• CMS Releases Proposed Rules for Outpatient Hospital Payments and Physician Payments; CMS Proposes Home Health Cuts; Debt Ceiling Agreement Could Include Healthcare Cuts
  • July 12, 2011 | Authors: Edward Eynon; Leslie J. Levinson
  • Law Firm: Edwards Wildman Palmer LLP - Washington Office
    The Centers for Medicare and Medicaid Services (CMS) recently released its hospital outpatient prospective payment system (OPPS) proposed rule for 2012, which will impact Medicare reimbursements to more than 4,000 hospital outpatient facilities.

    The proposed rule, which is scheduled to be published in the July 18 Federal Register, would increase such payments to about $41.9 billion - an increase of 1.5 percent. It also contains reporting measures to promote better quality and more efficiency in services. Specifically, the rule would add nine quality measures to the current roster of 23 quality measures that must be reported by a hospital’s outpatient department.

    Comments on the proposed OPPS rule must be submitted to CMS by August 30, and the final rule is expected to be issued by November 1. Changes will go into effect on January 1, 2012.

    CMS also recently released a rule for Medicare payments to physicians for 2012 that proposes a 29.5 percent reimbursement reduction. The cut is so steep because CMS is required by law to use a specific formula - called the sustainable growth rate (SGR) - to determine such reimbursement rates.

    Averting such a reduction can only be accomplished by a change in law - something that Congress has done on a temporary basis every year for almost a decade. While it is expected that lawmakers will act again on a temporary fix this year before the cuts are scheduled to go into effect on January 1, 2012, CMS and many lawmakers would like to find a permanent solution to reform the flawed SGR methodology. To that end, congressional hearings have been underway, but it is widely acknowledged that a permanent solution will be difficult, given its $300 billion price tag.

    Comments on the proposed physician payment rule also must be submitted to CMS by August 30.

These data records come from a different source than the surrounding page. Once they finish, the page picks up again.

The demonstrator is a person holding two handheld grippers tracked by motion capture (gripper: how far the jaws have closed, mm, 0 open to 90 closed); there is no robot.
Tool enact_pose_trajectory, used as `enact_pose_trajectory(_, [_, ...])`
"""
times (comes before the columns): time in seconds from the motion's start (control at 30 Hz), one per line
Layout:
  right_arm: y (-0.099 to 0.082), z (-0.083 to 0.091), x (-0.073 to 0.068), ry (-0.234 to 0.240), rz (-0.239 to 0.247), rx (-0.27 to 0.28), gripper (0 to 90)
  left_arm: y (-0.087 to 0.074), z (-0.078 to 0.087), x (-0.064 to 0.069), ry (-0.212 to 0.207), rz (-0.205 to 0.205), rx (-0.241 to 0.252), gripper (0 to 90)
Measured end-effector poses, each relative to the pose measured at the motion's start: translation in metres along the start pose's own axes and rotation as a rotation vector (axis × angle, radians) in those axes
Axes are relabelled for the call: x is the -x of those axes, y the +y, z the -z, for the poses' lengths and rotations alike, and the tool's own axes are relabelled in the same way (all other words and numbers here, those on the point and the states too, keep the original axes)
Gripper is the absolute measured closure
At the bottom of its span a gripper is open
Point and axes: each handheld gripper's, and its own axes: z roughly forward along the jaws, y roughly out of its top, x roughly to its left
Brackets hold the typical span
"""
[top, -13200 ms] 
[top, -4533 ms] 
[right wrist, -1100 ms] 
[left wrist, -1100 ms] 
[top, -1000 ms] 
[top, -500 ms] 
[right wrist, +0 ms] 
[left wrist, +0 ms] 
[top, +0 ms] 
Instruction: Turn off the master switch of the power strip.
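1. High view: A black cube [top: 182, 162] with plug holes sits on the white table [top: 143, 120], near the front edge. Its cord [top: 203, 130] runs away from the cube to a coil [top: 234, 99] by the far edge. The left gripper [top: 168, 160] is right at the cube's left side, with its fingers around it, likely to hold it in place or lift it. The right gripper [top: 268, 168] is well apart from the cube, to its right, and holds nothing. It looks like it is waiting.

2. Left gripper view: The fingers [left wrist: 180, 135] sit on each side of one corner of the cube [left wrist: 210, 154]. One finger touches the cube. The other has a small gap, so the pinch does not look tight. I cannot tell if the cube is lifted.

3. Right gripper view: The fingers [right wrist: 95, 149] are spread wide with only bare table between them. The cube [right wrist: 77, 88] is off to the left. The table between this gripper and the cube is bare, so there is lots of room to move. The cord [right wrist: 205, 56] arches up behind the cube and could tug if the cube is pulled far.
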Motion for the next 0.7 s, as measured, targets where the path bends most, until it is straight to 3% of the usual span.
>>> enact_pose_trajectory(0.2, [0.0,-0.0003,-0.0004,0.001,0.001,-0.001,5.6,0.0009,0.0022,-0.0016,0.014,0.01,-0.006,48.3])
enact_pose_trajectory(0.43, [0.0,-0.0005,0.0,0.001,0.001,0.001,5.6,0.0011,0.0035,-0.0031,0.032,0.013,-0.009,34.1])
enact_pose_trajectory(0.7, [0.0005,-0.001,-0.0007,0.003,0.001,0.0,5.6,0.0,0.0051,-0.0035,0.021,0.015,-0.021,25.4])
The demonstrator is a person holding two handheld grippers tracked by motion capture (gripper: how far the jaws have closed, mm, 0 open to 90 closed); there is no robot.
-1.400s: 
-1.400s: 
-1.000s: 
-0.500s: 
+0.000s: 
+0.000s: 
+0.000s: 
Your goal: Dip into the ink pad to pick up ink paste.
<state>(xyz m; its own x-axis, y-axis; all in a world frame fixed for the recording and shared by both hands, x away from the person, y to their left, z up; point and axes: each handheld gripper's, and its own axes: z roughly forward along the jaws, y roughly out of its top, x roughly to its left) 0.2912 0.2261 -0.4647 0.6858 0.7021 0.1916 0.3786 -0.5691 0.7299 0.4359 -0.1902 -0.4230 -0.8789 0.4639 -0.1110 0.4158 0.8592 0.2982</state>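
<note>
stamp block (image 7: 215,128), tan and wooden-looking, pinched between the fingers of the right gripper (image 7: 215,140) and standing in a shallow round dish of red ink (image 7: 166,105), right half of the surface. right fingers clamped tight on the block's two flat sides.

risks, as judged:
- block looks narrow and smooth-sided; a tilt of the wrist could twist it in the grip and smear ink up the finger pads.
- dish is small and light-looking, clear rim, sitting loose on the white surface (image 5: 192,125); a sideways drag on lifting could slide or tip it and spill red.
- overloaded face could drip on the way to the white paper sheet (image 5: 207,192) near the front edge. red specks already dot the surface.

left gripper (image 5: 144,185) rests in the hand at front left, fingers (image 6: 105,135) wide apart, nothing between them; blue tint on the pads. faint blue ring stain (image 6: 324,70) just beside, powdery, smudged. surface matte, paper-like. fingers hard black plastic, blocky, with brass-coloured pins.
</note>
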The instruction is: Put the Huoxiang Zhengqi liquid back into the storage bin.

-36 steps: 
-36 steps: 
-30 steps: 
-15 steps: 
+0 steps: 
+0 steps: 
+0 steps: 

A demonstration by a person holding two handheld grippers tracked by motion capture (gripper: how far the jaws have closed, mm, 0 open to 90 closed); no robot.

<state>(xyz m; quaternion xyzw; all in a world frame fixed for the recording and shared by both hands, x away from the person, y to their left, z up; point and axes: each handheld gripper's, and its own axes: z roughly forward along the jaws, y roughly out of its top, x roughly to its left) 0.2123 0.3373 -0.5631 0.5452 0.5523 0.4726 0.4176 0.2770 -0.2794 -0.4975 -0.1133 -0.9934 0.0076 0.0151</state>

    Additionally, CMS recently proposed payment cuts for home health agencies amounting to a 3.35 percent decrease, or a $640 million net reduction, for 2012. The reduction comes from the combined effects of wage index and market basket updates (amounting to a $310 million increase) and a $950 million decrease to the home health prospective payment system (HH PPS).

    Additionally, CMS’ proposal would revise policies such as the national standardized 60-day episode rates, the low utilization payment amount, the national per-visit rates and outlier payments under the Medicare HH PPS.

    That National Association for Home Care and Hospice estimates that the proposal would add up to between $10 billion and $12 billion in cuts over 10 years. Association Vice President Bill Dombi stated that he believes “-these cuts will have access-to-care problems in various parts of the country because the cuts are across the board but not all home health agencies are in the same financial condition.”

    Comments on CMS’ home health proposal must be submitted by September 6. The provisions included in the final rule will take effect on January 1, 2012.

    As President Obama and Congressional leaders continue to work toward a debt reduction deal that would accompany an upcoming vote to raise the federal debt ceiling, it is becoming increasingly clear that any such deal could include significant cuts to Medicare and Medicaid.

    From hospitals to skilled nursing facilities to mental health providers, all facets of the healthcare industry are gearing up for potential reimbursement reductions. Such cuts may include: Reverting back to state Medicaid coverage for “dual-eligibles” (those eligible for both Medicare and Medicaid), with a savings of $115 billion over 10 years; Medicare reimbursement cuts to inpatient hospital care and to graduate medical education, with an estimated savings of $15 billion to $20 billion; $30 billion in savings by trimming health insurance exchange subsidies for those in higher income brackets; and payment reductions to home health agencies, long term care hospitals and skilled nursing facilities, with an estimated savings of $15 to $20 billion.

    Specific details remain under wraps as lawmakers continue to meet at the White House and behind the scenes, in hopes of hammering out an agreement before August 2 - the date the Treasury Department has said the federal government will face default on its loans without the debt ceiling increase.

    As the summer progresses and lawmakers move forward with debt reduction plans, we continue to follow healthcare-related news from Capitol Hill. In addition, we continue to monitor HHS/CMS and other agencies as current rulemaking processes are finalized and as new rules are released. We will bring you timely updates as new developments occur.